| ABOUT THIS TASK |
In the copy, every line of the material that follows must appear exactly, and no pictures should.

- Opening Delimiter -

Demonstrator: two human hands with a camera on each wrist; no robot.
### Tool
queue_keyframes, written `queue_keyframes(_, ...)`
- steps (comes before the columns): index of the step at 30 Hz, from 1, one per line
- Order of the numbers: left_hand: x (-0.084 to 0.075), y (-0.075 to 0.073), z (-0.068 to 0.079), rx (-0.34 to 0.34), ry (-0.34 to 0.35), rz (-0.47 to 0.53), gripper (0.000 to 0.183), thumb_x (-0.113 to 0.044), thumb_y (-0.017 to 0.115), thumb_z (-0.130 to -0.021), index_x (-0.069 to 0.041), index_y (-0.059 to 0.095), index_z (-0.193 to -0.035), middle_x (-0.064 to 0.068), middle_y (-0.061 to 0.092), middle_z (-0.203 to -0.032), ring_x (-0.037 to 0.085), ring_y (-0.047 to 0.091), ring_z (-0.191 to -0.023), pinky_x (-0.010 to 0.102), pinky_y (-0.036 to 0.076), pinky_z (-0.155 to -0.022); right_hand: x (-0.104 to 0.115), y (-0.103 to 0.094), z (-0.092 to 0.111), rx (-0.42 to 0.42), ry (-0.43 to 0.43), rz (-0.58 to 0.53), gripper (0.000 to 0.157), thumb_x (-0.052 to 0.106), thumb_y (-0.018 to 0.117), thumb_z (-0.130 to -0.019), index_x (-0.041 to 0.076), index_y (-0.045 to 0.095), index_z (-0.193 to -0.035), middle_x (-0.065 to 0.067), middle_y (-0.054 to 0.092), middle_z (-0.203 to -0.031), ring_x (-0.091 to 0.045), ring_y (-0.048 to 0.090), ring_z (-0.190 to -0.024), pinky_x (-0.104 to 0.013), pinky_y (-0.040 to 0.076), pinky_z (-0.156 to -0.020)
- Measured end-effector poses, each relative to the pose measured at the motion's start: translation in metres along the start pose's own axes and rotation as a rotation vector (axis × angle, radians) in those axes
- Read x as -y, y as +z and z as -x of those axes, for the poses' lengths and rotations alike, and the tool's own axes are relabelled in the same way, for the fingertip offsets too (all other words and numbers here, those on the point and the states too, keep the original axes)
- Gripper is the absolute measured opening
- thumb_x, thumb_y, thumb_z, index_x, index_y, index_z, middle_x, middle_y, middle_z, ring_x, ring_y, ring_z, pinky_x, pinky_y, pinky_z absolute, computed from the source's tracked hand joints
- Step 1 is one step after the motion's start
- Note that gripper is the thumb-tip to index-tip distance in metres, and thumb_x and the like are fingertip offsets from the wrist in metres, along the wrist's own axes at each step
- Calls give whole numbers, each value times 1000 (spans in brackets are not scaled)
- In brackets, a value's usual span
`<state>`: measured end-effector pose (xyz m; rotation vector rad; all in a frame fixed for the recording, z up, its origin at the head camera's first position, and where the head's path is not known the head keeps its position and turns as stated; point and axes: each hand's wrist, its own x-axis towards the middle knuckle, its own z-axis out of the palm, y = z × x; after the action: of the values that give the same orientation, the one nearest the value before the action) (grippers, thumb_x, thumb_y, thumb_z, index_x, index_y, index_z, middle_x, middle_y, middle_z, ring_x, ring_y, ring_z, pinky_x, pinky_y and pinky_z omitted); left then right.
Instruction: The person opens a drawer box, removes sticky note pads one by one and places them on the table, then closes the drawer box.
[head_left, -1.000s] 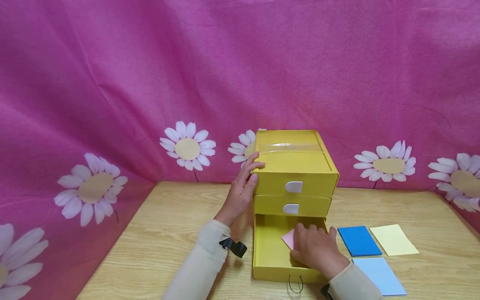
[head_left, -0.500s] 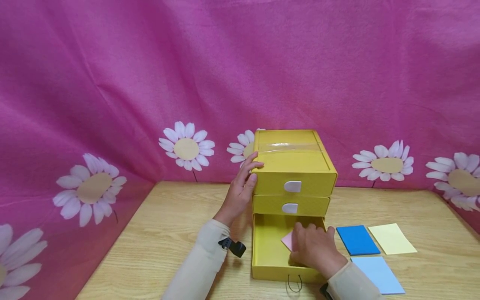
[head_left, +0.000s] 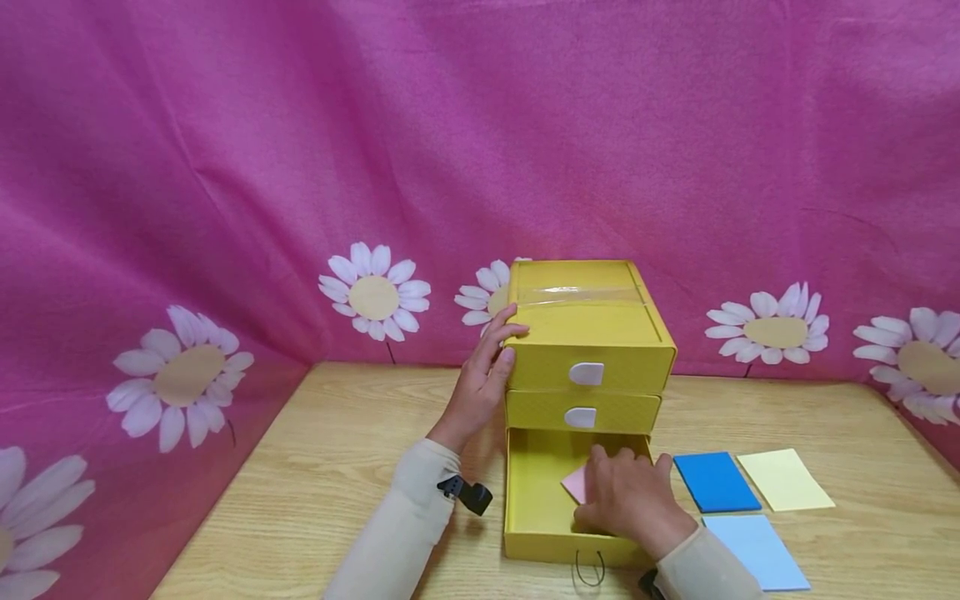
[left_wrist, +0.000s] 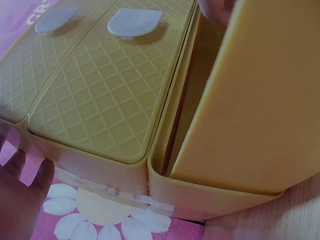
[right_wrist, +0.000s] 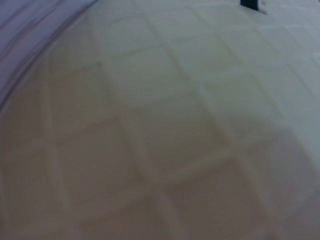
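Observation:
A yellow three-drawer box (head_left: 573,304) stands on the table, its bottom drawer (head_left: 540,546) pulled out. My left hand (head_left: 478,387) rests its extended fingers against the box's left side, with the thumb near the front corner. The left wrist view shows those fingers (left_wrist: 42,177) beside the closed drawer fronts. My right hand (head_left: 630,500) reaches palm down into the open drawer, over a pink paper square (head_left: 575,483). Only one corner of the pink paper shows; the fingertips are hidden, and I cannot tell whether they grip it. The right wrist view is filled by the drawer's diamond-patterned front (right_wrist: 150,125).
Right of the drawer lie a dark blue paper pad (head_left: 717,482), a pale yellow sheet (head_left: 786,479) and a light blue pad (head_left: 759,552). The upper drawers carry white tabs (head_left: 587,373). A thin dark loop (head_left: 589,569) hangs at the bottom drawer's front. A pink flowered cloth (head_left: 600,125) hangs behind.
My right thumb has shifted slightly left and toward the drawer's front. The left hand, the box and the papers stay in place.

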<state>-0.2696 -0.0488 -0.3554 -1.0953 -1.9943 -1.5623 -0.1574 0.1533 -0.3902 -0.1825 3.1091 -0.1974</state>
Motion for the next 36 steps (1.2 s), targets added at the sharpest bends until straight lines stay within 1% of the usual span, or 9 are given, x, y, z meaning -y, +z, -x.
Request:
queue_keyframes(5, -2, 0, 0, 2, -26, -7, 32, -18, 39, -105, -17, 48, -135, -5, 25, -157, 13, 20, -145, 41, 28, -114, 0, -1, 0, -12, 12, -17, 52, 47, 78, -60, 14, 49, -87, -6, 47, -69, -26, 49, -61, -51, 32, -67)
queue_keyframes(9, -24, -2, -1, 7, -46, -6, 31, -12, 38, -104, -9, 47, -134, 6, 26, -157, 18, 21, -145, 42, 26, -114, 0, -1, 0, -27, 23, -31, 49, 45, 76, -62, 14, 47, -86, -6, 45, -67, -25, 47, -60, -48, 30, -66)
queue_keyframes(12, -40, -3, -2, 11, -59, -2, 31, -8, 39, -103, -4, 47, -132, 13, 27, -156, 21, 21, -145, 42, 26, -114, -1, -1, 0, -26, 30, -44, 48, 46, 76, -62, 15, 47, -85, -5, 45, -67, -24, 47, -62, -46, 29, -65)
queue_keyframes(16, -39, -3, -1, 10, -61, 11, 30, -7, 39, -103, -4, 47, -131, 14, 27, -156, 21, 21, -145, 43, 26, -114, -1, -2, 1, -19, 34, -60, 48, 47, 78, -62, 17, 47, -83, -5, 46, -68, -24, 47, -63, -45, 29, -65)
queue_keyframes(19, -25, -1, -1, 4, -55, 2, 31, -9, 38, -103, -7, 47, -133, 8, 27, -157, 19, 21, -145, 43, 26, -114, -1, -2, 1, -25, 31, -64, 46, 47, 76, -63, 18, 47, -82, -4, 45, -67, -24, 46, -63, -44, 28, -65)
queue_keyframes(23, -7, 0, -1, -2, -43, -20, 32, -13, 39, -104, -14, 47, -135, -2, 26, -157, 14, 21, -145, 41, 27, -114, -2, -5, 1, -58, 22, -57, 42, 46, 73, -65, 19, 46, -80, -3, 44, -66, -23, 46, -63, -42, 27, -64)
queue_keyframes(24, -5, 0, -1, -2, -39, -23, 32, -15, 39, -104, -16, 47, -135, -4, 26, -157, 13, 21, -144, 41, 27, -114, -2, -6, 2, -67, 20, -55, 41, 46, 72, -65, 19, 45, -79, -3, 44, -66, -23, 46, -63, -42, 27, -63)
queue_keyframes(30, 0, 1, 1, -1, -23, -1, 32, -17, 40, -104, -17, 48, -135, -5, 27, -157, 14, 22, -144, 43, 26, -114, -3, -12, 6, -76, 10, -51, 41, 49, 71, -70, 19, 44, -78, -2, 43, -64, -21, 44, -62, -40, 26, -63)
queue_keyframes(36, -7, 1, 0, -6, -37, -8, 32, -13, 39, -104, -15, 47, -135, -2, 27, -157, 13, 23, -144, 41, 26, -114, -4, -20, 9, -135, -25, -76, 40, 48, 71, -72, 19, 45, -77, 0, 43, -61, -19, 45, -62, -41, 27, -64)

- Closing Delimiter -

| RESPONSE AREA |
Demonstrator: two human hands with a camera on each wrist; no robot.
### Tool
queue_keyframes, written `queue_keyframes(_, ...)`
- steps (comes before the columns): index of the step at 30 Hz, from 1, one per line
- Order of the numbers: left_hand: x (-0.084 to 0.075), y (-0.075 to 0.073), z (-0.068 to 0.079), rx (-0.34 to 0.34), ry (-0.34 to 0.35), rz (-0.47 to 0.53), gripper (0.000 to 0.183), thumb_x (-0.113 to 0.044), thumb_y (-0.017 to 0.115), thumb_z (-0.130 to -0.021), index_x (-0.069 to 0.041), index_y (-0.059 to 0.095), index_z (-0.193 to -0.035), middle_x (-0.064 to 0.068), middle_y (-0.061 to 0.092), middle_z (-0.203 to -0.032), ring_x (-0.037 to 0.085), ring_y (-0.047 to 0.091), ring_z (-0.191 to -0.023), pinky_x (-0.010 to 0.102), pinky_y (-0.036 to 0.076), pinky_z (-0.155 to -0.022); right_hand: x (-0.104 to 0.115), y (-0.103 to 0.094), z (-0.092 to 0.111), rx (-0.42 to 0.42), ry (-0.43 to 0.43), rz (-0.58 to 0.53), gripper (0.000 to 0.157), thumb_x (-0.052 to 0.106), thumb_y (-0.018 to 0.117), thumb_z (-0.130 to -0.019), index_x (-0.041 to 0.076), index_y (-0.045 to 0.095), index_z (-0.193 to -0.035), middle_x (-0.065 to 0.067), middle_y (-0.054 to 0.092), middle_z (-0.203 to -0.031), ring_x (-0.091 to 0.045), ring_y (-0.048 to 0.090), ring_z (-0.190 to -0.024), pinky_x (-0.104 to 0.013), pinky_y (-0.040 to 0.076), pinky_z (-0.156 to -0.020)
- Measured end-effector poses, each relative to the pose measured at the motion's start: translation in metres along the start pose's own axes and rotation as a rotation vector (axis × angle, radians) in those axes
- Read x as -y, y as +z and z as -x of those axes, for the poses' lengths and rotations alike, and the tool's own axes are relabelled in the same way, for the fingertip offsets too (all other words and numbers here, those on the point and the states too, keep the original axes)
- Gripper is the absolute measured opening
- thumb_x, thumb_y, thumb_z, index_x, index_y, index_z, middle_x, middle_y, middle_z, ring_x, ring_y, ring_z, pinky_x, pinky_y, pinky_z absolute, computed from the source's tracked hand joints
- Step 1 is one step after the motion's start
- Note that gripper is the thumb-tip to index-tip distance in metres, and thumb_x and the like are fingertip offsets from the wrist in metres, along the wrist's own axes at each step
- Calls give whole numbers, each value times 1000 (spans in brackets are not scaled)
- In brackets, a value's usual span
`<state>`: measured end-effector pose (xyz m; rotation vector rad; all in a frame fixed for the recording, z up, its origin at the head camera's first position, and where the head's path is not known the head keeps its position and turns as stated; point and axes: each hand's wrist, its own x-axis towards the middle knuckle, its own z-axis out of the palm, y = z × x; after the action: of the values that give the same orientation, the one nearest the value before the action) (grippers, thumb_x, thumb_y, thumb_z, index_x, index_y, index_z, middle_x, middle_y, middle_z, ring_x, ring_y, ring_z, pinky_x, pinky_y and pinky_z omitted); left then right.
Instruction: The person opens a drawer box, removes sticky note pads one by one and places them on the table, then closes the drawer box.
[head_left, -1.000s] 
[head_left, -0.500s] 
[head_left, +0.000s] 
[left_wrist, +0.000s] 
[right_wrist, +0.000s] 
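Observation:
A yellow three-drawer box (head_left: 573,304) stands on the table, its bottom drawer (head_left: 540,546) pulled out. My left hand (head_left: 478,387) rests its extended fingers against the box's left side, with the thumb near the front corner. The left wrist view shows those fingers (left_wrist: 42,177) beside the closed drawer fronts. My right hand (head_left: 630,500) reaches palm down into the open drawer, over a pink paper square (head_left: 575,483). Only one corner of the pink paper shows; the fingertips are hidden, and I cannot tell whether they grip it. The right wrist view is filled by the drawer's diamond-patterned front (right_wrist: 150,125).
Right of the drawer lie a dark blue paper pad (head_left: 717,482), a pale yellow sheet (head_left: 786,479) and a light blue pad (head_left: 759,552). The upper drawers carry white tabs (head_left: 587,373). A thin dark loop (head_left: 589,569) hangs at the bottom drawer's front. A pink flowered cloth (head_left: 600,125) hangs behind.
My right thumb has shifted slightly left and toward the drawer's front. The left hand, the box and the papers stay in place.
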
<state>-0.2696 -0.0488 -0.3554 -1.0953 -1.9943 -1.5623 -0.1574 0.1533 -0.3902 -0.1825 3.1091 -0.1974</state>
Motion for the next 36 steps (1.2 s), targets added at the sharpest bends until straight lines stay within 1% of the usual span, or 9 are given, x, y, z meaning -y, +z, -x.
Request:
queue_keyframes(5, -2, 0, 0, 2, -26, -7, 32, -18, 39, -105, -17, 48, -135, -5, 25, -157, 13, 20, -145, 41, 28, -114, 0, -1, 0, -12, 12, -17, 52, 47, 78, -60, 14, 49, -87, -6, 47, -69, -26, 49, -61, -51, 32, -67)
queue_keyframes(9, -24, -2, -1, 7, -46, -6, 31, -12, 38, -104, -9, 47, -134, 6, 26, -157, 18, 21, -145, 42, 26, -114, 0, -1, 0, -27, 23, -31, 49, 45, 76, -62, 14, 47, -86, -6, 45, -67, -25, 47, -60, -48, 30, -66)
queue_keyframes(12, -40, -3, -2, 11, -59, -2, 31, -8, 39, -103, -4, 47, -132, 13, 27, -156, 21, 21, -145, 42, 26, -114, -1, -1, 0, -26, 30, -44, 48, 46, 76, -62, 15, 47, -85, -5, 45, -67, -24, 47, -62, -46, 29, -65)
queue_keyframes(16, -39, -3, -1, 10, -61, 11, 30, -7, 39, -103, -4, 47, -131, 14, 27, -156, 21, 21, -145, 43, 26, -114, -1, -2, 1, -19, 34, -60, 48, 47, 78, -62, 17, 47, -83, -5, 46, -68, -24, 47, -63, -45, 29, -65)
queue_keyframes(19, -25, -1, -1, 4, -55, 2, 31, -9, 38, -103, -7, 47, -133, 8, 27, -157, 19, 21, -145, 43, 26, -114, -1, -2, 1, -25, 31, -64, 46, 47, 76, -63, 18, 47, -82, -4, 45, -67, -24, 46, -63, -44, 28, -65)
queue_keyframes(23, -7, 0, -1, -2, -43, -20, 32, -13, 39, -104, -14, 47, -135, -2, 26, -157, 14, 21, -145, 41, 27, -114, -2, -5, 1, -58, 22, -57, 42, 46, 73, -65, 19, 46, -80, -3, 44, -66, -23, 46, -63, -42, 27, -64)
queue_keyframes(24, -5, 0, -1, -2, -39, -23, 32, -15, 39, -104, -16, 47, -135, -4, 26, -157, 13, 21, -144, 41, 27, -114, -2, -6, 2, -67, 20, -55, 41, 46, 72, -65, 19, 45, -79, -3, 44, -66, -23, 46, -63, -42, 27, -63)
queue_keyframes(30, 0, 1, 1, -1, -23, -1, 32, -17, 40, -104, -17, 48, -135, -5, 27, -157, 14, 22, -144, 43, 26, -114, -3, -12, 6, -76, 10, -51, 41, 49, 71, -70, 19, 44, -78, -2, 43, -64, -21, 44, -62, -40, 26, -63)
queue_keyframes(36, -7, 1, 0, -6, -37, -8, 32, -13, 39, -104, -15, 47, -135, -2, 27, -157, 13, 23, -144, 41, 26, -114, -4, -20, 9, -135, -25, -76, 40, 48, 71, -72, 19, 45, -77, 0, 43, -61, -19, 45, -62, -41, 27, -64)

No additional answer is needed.